PROBLEM TO SOLVE: The entire listing below is to be written out exactly, minus the pictures.

□ □ □ □ □

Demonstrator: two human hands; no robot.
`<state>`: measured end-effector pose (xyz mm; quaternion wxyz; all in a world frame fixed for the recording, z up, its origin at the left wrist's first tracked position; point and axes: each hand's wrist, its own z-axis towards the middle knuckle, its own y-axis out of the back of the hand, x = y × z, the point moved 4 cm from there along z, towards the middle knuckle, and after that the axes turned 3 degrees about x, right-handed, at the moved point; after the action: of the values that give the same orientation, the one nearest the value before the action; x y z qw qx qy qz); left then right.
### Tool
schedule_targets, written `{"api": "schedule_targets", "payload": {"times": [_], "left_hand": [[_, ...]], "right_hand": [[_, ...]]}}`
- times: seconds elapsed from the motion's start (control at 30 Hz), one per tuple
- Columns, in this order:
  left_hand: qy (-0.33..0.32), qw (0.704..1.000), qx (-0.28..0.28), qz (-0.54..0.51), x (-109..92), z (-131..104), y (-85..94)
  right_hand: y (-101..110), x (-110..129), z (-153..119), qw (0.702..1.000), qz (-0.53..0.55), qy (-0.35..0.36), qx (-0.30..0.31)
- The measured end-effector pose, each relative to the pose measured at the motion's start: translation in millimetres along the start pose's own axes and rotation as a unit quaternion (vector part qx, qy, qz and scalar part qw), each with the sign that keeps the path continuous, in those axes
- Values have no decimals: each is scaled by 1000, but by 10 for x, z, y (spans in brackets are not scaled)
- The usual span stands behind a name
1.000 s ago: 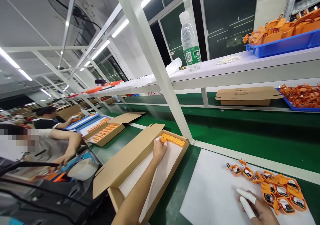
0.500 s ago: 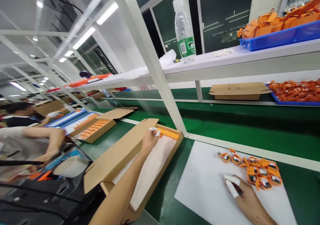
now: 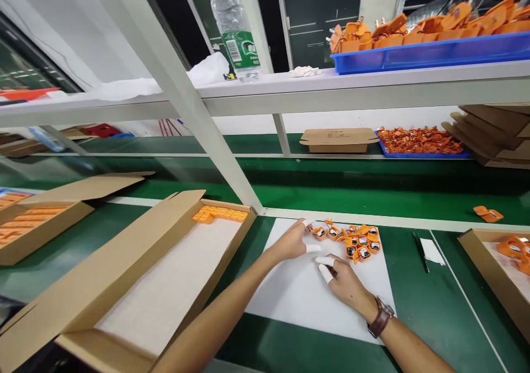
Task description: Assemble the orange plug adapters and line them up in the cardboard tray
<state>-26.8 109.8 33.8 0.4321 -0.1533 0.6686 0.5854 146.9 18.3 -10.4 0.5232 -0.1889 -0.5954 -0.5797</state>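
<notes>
Several open orange parts point(image 3: 362, 241) lie grouped on a white sheet point(image 3: 290, 290). My left hand point(image 3: 292, 241), with white covers on its fingertips, reaches over the sheet's upper left beside the leftmost orange part point(image 3: 318, 232); its thumb and forefinger are apart. Just below the group, my right hand point(image 3: 343, 278) hovers over the sheet with finger covers on and nothing visible between its fingers. To the left, an open cardboard box point(image 3: 232, 257) with a white liner holds a row of closed orange pieces point(image 3: 221, 213) at its far end.
Another box point(image 3: 41, 235) of orange pieces stands far left. A pen point(image 3: 421, 252) and a box point(image 3: 488, 257) are at right. A shelf point(image 3: 290, 88) above carries a bottle point(image 3: 237, 36) and a blue tray point(image 3: 430, 52). A slanted post point(image 3: 207, 124) rises behind the box.
My left hand has left the box's far end and moved right to the sheet. One more orange piece stands in front of the row there. The camera view has turned right.
</notes>
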Motion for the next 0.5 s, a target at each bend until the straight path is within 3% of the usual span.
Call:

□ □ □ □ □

WRITTEN ANSWER:
Demonstrator: two human hands; no robot.
`<state>`: measured end-effector pose (xyz mm; quaternion wxyz; all in a world frame fixed for the recording, z up, its origin at the left wrist's first tracked position; point and axes: each hand's wrist, its own z-axis towards the middle knuckle, its own y-axis out of the back of the hand, x = y × z, the point moved 4 cm from there along z, towards the middle knuckle, and after that the axes turned 3 degrees about x, right-handed, at the moved point; after the action: of the values that give the same orientation, the one nearest the value before the action; x y z qw qx qy qz); left then right.
### Tool
schedule_targets, written `{"api": "schedule_targets", "payload": {"times": [_], "left_hand": [[_, ...]], "right_hand": [[_, ...]]}}`
- times: seconds elapsed from the motion's start (control at 30 Hz), one per tuple
- Columns, in this order:
  left_hand: qy (-0.33..0.32), qw (0.704..1.000), qx (-0.28..0.28), qz (-0.54..0.51), x (-109..92), z (-131..104), y (-85..94)
  right_hand: y (-101..110), x (-110..129), z (-153..119), qw (0.702..1.000), qz (-0.53..0.55), qy (-0.35..0.36), qx (-0.30..0.31)
- The measured end-effector pose, each relative to the pose measured at the motion's start: translation in millimetres along the start pose's own axes and rotation as a unit quaternion (vector part qx, qy, qz and scalar part qw), each with the sign that keeps the path continuous, in those axes
- Values have no decimals: each is scaled by 1000, but by 10 for x, z, y (spans in brackets are not scaled)
- The usual span stands behind a name
1.000 s ago: 
0.500 s ago: 
now: 
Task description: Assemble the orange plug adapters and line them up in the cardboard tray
<state>-26.8 109.8 33.8 0.4321 -0.1533 0.6686 0.5854 146.9 18.3 -10.4 0.5232 -0.1889 -0.5954 -0.5797</state>
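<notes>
Several open orange parts point(image 3: 362, 241) lie grouped on a white sheet point(image 3: 290, 290). My left hand point(image 3: 292, 241), with white covers on its fingertips, reaches over the sheet's upper left beside the leftmost orange part point(image 3: 318, 232); its thumb and forefinger are apart. Just below the group, my right hand point(image 3: 343, 278) hovers over the sheet with finger covers on and nothing visible between its fingers. To the left, an open cardboard box point(image 3: 232, 257) with a white liner holds a row of closed orange pieces point(image 3: 221, 213) at its far end.
Another box point(image 3: 41, 235) of orange pieces stands far left. A pen point(image 3: 421, 252) and a box point(image 3: 488, 257) are at right. A shelf point(image 3: 290, 88) above carries a bottle point(image 3: 237, 36) and a blue tray point(image 3: 430, 52). A slanted post point(image 3: 207, 124) rises behind the box.
My left hand has left the box's far end and moved right to the sheet. One more orange piece stands in front of the row there. The camera view has turned right.
</notes>
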Motion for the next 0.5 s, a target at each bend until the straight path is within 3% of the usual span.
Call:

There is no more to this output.